Personal information
- Full name: Zymer Bytyqi
- Date of birth: 11 September 1996 (age 29)
- Place of birth: Sint-Truiden, Belgium
- Height: 1.76 m (5 ft 9 in)
- Position: Winger

Team information
- Current team: Kristiansund
- Number: 11

Youth career
- 2006–2009: Lura
- 2009–2012: Sandnes Ulf

Senior career*
- Years: Team / Apps / (Gls)
- 2012–2013: Sandnes Ulf / 5 / (0)
- 2013–2015: Red Bull Salzburg / 0 / (0)
- 2013–2014: → Sandnes Ulf (loan) / 22 / (0)
- 2015–2020: Viking / 140 / (20)
- 2020–2023: Konyaspor / 75 / (10)
- 2023: Olympiacos / 2 / (0)
- 2023–2024: Antalyaspor / 29 / (1)
- 2024–2025: CSKA Sofia / 17 / (4)
- 2026–: Kristiansund / 2 / (0)

International career^{‡}
- 2011: Norway U15 / 3 / (1)
- 2012: Norway U16 / 11 / (2)
- 2013: Norway U17 / 9 / (3)
- 2013–2014: Norway U18 / 11 / (1)
- 2014–2015: Norway U19 / 9 / (0)
- 2015: Norway U21 / 1 / (0)
- 2014–: Kosovo / 26 / (1)

= Zymer Bytyqi =

Professional footballer

Zymer Bytyqi (born 11 September 1996) is a professional footballer who plays as a winger for Kristiansund. Born in Belgium, he represents the Kosovo national team.
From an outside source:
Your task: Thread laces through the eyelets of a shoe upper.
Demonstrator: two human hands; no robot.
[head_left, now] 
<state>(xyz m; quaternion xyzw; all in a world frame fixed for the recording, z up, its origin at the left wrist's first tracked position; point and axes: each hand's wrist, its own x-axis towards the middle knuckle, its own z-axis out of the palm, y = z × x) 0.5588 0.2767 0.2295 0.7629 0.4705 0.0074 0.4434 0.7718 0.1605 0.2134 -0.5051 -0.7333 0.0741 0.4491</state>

He previously played for Sandnes Ulf and Red Bull Salzburg, and became the youngest player that has ever played in the Norwegian top league when he made his first-team debut in 2012 (the record has since been broken by Martin Ødegaard).

==Club career==
===Early career and Sandnes Ulf===
Bytyqi was born in Belgium to Kosovar immigrants, but moved to Norway at the age of 2. He did not play football before he was 10 years old, when he started to play for Lura IL before he moved to Sandnes Ulf ahead of the 2010 season. In 2011, he played several matches for Sandnes Ulf's reserve team in the Third Division. He also trained with the first team but was ineligible for play in the First Division because of his young age. He gave an impressive performance for Norway U15 in September 2011, partly by scoring the winning goal in one of the matches, and joined Newcastle United on a week-long trial in October 2011. His agent, Jim Solbakken, stated that despite the interest from bigger clubs, it would be best for Bytyqi's development to stay at Sandnes Ulf.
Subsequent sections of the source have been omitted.